On March 27, 2023, the U.S. Supreme Court granted certiorari to review the U.S. Court of Appeals for the First Circuit’s holding in Acheson Hotels v. Laufer, 50 F.4th 259 (1st Cir. 2022) on the issue of whether a self-appointed Americans with Disabilities Act (ADA) “tester” plaintiff has Article III standing to challenge a place of public accommodation’s failure to provide disability accessibility information on its website, even absent an intention of visiting that place of public accommodation. In this first review of an ADA Title III case in almost two decades, the Supreme Court will address this issue, which has split the circuit courts across the country, and a First Circuit opinion that is directly at odds with recent Second Circuit precedent. The Supreme Court’s decision could have significant ramifications for ADA litigation that has been wildly proliferating in the Second Circuit and elsewhere for the past decade.
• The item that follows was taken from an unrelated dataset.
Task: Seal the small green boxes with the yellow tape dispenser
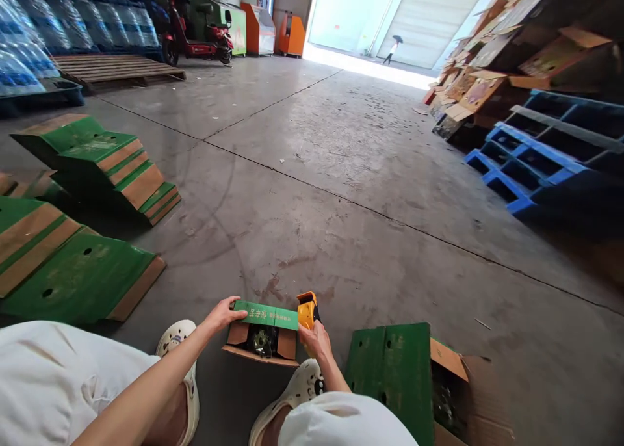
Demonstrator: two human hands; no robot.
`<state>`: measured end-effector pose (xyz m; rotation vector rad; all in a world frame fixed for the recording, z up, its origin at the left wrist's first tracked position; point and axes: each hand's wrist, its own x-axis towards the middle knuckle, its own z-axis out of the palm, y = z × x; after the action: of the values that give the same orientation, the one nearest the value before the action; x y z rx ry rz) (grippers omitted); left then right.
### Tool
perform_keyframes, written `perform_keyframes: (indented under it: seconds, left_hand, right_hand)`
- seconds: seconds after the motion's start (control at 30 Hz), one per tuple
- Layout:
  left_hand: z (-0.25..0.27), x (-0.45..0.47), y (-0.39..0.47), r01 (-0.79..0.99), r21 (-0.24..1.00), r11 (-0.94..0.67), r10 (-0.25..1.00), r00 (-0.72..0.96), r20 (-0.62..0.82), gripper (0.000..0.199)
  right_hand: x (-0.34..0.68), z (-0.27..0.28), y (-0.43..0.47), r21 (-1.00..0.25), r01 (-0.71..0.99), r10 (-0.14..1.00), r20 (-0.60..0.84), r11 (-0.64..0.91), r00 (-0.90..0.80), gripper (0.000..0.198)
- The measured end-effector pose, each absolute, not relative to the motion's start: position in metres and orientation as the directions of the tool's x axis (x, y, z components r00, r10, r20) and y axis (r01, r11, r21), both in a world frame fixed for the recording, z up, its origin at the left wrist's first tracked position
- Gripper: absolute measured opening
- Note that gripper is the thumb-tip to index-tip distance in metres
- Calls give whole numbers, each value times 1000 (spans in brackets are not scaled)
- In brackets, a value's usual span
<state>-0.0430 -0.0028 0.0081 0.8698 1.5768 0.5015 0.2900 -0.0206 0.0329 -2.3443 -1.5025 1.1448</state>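
Observation:
Between my feet stands a small cardboard box [266, 314] with a green top flap that bears pale printing. Its near side is open, with brown end flaps folded in and dark, shiny wrapping inside; the contents are hard to make out. My left hand [225, 314] is closed around the left end of the green flap, thumb on top. An orange and black tape dispenser [307, 311] sticks up at the box's right end, in the closed grip of my right hand [316, 341]. The fingers of that hand also touch the box's right edge.
Another open green box [390, 368] lies close on the right. Flattened green cartons [82, 270] are stacked at left. Farther off are blue pallets [526, 160], piled cardboard [480, 95], a wooden pallet [117, 67], a red scooter [195, 43] and bottled water packs [92, 23].

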Motion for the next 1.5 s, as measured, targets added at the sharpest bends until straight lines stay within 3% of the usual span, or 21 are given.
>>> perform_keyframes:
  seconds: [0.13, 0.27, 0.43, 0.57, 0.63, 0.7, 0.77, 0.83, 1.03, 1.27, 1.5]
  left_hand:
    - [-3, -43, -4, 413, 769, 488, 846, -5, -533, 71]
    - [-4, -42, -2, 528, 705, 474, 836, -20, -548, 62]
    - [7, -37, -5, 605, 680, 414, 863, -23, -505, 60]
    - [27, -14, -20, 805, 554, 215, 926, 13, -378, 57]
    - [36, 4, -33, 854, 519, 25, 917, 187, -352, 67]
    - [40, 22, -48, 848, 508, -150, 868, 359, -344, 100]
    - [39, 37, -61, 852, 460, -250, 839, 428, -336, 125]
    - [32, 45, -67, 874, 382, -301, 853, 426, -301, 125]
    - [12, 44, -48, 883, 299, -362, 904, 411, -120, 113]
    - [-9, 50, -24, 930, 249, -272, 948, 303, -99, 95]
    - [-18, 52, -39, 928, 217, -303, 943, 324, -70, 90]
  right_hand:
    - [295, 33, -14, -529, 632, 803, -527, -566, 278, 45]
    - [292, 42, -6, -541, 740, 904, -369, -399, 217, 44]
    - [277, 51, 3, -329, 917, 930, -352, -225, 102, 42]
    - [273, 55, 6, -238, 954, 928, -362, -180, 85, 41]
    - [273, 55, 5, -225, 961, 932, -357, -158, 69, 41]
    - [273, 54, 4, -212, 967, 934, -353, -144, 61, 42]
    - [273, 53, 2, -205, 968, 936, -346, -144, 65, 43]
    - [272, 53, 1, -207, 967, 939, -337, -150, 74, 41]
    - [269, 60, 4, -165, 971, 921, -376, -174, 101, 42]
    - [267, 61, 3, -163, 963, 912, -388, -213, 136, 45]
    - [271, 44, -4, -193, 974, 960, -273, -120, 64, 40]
The ADA and Its Implementing Regulations
Title III of the ADA prohibits a “public accommodation” from discriminating against any individual on the basis of disability. The ADA defines discrimination to include the “failure to make reasonable modifications in policies, practices or procedures, when such modifications are necessary to afford such goods, services, facilities, privileges, advantages, or accommodations to individuals with disabilities.” The ADA, in turn, authorizes the Attorney General to promulgate regulations to carry out its mandate. One such regulation pertains to hotel reservations. It provides that a “public accommodation” operating a “place of lodging” must “with respect to reservations made by any means … identify and describe accessible features in the hotels and guest rooms offered through its reservations service in enough detail to reasonably permit individuals with disabilities to assess independently whether a given hotel or guest room meets his or her accessibility needs.”